Faced with the need to overhaul their voting systems, many Florida counties, including the one where I live, invested millions of dollars in electronic touch-screen voting machines. We used these high-tech devices during several elections. Personally, I thought they were great. You cast your vote, then you’re shown a summary screen that shows you who you voted for, so that you can visually confirm that the machine recorded your intentions accurately. When you’re done, you push the big, red, blinking “VOTE” button and walk away.
But Florida had not escaped its own self-made election hell. Instead, it had merely descended one more circle into the deepening inferno. In Sarasota county, fresh “voter irregularities” were discovered with the touch-screen hardware. The county’s touch-screen devices apparently malfunctioned in such a way that they did not register many touches on the screen. In a congressional race, it was determined that 17,000 voters mysteriously had not chosen either candidate — and the winner of the race captured the title with a 368-vote margin. This set off a bunch of alarm bells. Clearly, a lot of voters simply did not pay attention to the review screens — which correctly indicated that no vote had been cast — proving that if you try to make something idiot-proof, nature will simply design a better idiot. But that is no excuse for the abysmal failure of the county’s hardware, which has but one function — one that that it failed to carry out properly.

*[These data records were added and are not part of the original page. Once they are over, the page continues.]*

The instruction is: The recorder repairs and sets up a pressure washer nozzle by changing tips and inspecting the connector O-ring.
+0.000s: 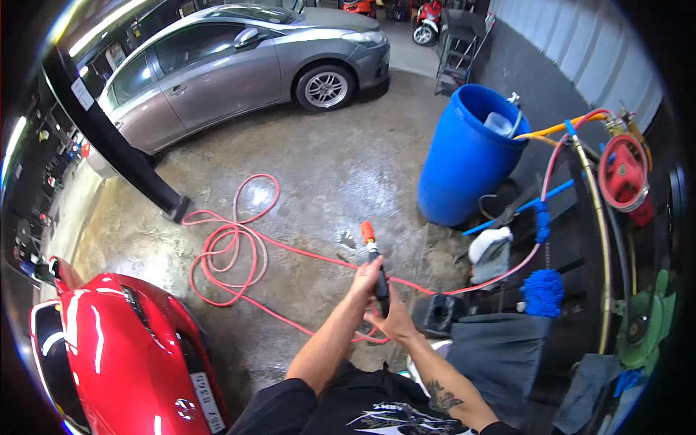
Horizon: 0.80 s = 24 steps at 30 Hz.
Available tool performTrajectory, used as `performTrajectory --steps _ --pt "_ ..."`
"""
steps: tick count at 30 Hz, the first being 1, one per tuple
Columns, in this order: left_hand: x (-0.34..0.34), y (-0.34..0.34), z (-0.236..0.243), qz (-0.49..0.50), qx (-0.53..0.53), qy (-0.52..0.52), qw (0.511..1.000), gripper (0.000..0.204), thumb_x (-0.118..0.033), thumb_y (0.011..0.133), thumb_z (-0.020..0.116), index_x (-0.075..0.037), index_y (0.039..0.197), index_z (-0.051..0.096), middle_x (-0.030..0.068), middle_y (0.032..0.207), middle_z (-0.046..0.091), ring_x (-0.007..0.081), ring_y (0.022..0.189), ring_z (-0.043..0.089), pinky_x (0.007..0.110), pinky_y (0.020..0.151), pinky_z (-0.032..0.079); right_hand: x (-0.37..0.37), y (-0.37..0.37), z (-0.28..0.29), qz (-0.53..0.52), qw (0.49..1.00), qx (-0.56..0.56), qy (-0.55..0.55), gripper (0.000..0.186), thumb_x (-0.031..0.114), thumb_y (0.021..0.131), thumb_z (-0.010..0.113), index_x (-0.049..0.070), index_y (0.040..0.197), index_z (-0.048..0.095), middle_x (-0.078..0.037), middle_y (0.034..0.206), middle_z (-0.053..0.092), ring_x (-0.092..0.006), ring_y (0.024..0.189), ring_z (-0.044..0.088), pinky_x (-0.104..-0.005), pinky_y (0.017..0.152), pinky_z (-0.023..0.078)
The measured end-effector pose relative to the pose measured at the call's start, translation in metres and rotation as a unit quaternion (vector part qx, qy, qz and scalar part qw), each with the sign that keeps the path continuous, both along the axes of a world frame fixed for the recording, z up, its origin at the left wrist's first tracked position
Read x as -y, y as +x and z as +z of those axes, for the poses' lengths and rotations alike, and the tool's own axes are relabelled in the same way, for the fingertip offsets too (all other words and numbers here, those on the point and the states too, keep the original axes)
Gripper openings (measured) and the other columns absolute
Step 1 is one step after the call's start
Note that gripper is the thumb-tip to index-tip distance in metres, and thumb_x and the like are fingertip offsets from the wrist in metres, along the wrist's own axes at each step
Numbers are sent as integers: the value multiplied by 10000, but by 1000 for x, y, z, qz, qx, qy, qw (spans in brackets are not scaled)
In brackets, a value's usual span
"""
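In front of my body I hold a black spray gun (380,287) with a brass-coloured neck and an orange tip pointing away from me. My left hand (367,275) is closed around its upper part. Lower down, my right hand (394,319) grips it near the rear end; the fingers are partly hidden. A red hose (308,251) runs behind the hands and lies in loops on the wet floor to the left. Where it joins the spray gun is hidden by my hands.
A red car (123,348) stands close at left, a grey car (225,72) beyond a black post (119,148). At right are a blue barrel (464,159), a red hose reel (623,170), hung cloths (500,355) and a blue wash mitt (542,293). A stepladder (454,65) stands farther back.
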State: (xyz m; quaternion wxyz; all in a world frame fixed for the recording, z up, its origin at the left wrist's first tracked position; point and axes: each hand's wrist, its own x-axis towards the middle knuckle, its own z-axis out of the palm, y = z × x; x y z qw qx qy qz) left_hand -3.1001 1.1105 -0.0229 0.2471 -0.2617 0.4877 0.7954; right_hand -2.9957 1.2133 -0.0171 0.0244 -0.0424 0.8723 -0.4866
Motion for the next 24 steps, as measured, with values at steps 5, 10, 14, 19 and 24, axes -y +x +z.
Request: performTrajectory --steps 5,10,14,19,24 --pt "41 -29 -52 -77 -198 -394 894 388 -326 884 592 47 984 616 106 773 648 183 734 600 325 677 470 70 -42 -68 -143 979 -34 -144 440 100 822 671 27 1218 496 -156 922 636 -264 809 629 -366 714 490" --pt "99 -33 -36 -81 -256 -395 879 447 -319 868 601 48 1121 620 174 972 681 222 909 636 312 807 474 43 -101 -72 -271 944 93 -162 241 252 823 706 21 831 639 -27 668 627 -119 523 570 -286 485 441" --pt "146 5 -62 -17 -177 -352 919 439 -333 841 619 31 1087 636 189 996 681 256 929 650 331 816 488 -13 -131 -129 -323 946 19 -3 205 218 815 705 31 788 626 -32 566 581 -120 443 533 -285 422 414" --pt "205 67 -84 45 -59 -341 937 390 -260 857 626 27 1121 621 124 997 670 176 916 610 295 818 465 3 -150 -81 -275 946 46 -167 257 212 824 663 9 673 618 -36 543 574 -144 436 525 -321 434 398" --pt "234 102 -137 -29 -29 -471 881 386 -323 823 653 -74 1118 659 150 1068 674 293 1016 631 323 902 462 -8 -173 -50 -252 963 34 -93 305 285 843 644 25 682 640 -30 523 560 -149 438 512 -331 448 399"
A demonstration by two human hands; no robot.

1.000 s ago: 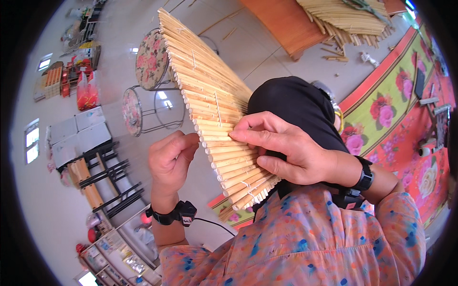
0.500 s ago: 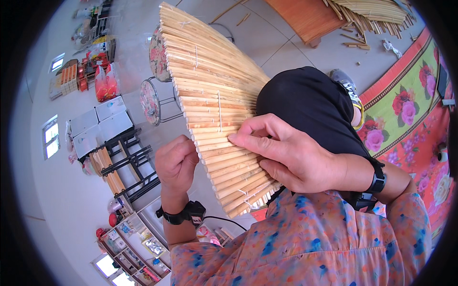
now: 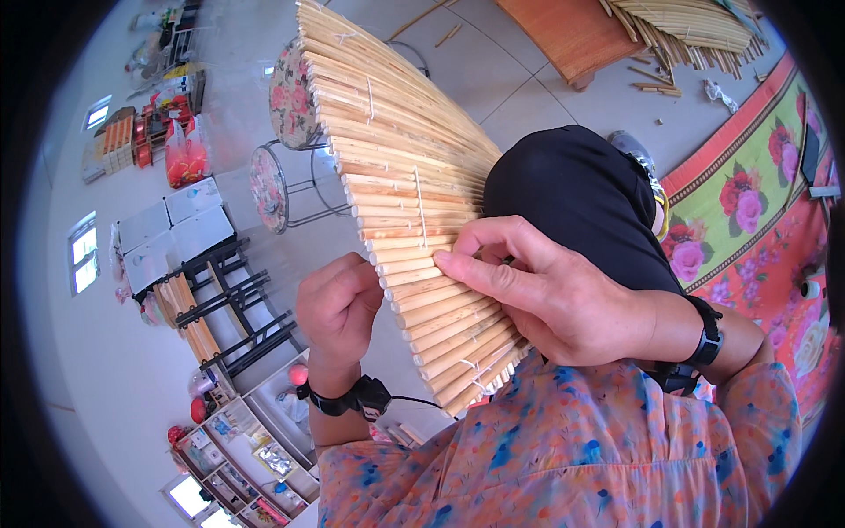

After the Sarasota incident, members of the Florida state government once again became concerned that their names would be illuminated in the national hall of shame if they didn’t get things under control. So another statewide decree was laid down, banning the use of touch-screen voting machines. So far, Florida’s record was 0-for-2.
Then came the ballot scanning machines.
After the exit of the touch-screen voting machines, a new hybrid paper/electronic system was ushered into Florida’s election halls. Similar to those Scantron tests you took back in school, our new system involves handing the voter a paper ballot and asking them to fill in the circle next to their candidates of choice. Afterwards, the voter takes their completed ballot and feeds it into a scanning machine — which looks like a paper shredder, ironically enough — while a poll worker stands by to make sure everything is OK. The scanner will immediately report whether your ballot was accepted, or if there was some problem that rendered it unreadable. If the ballot was unreadable, the machine spits it back out right away, and you can get another ballot and try again. Similar to the touch-screen’s “summary page,” this was enacted as a measure of idiot-proofing. I voted this way during a recent primary, and it works fine — although I prefer the touch-screen system, to be honest.
After all this trial and error, you’d think that Florida would have finally solved the problems with their election system. Well, you’d be wrong. Quoth a news blurb from this week:
A month of primary recounts in the election battleground of Palm Beach County, Florida, has twice flipped the winner in a local judicial race and revealed grave problems in the county’s election infrastructure, including thousands of misplaced ballots and vote tabulation machines that are literally unable to produce the same results twice.
So now it appears that the ballot scanning hardware operates inconsistently, to the point where you can feed it the same ballot multiple times and it may not give you the same result each time — alternatively rejecting it on some scans, and accepting it on others. This is a serious problem. If your ballot gets accepted on the day you vote, and a recount becomes necessary due to a very close result, your perfectly valid ballot may be rejected on a future scan.
Can hardware like this ever be made 100% reliable? Probably not, but you would think that something as important as a general election in the United States of America would demand use of the most high-quality voting equipment available on planet Earth. Unfortunately, since individual counties procure their voting hardware at their own expense, there is often not a lot of money to be thrown around for military- or aircraft-grade reliability and the massive cost markups, reasonable or otherwise, that are associated with such. The millions of dollars in loans taken out on the touch-screen hardware, for example, have essentially become debts that counties can no longer recoup, since the hardware can no longer be used and most likely cannot be sold for an equal value (due to its being proven defective).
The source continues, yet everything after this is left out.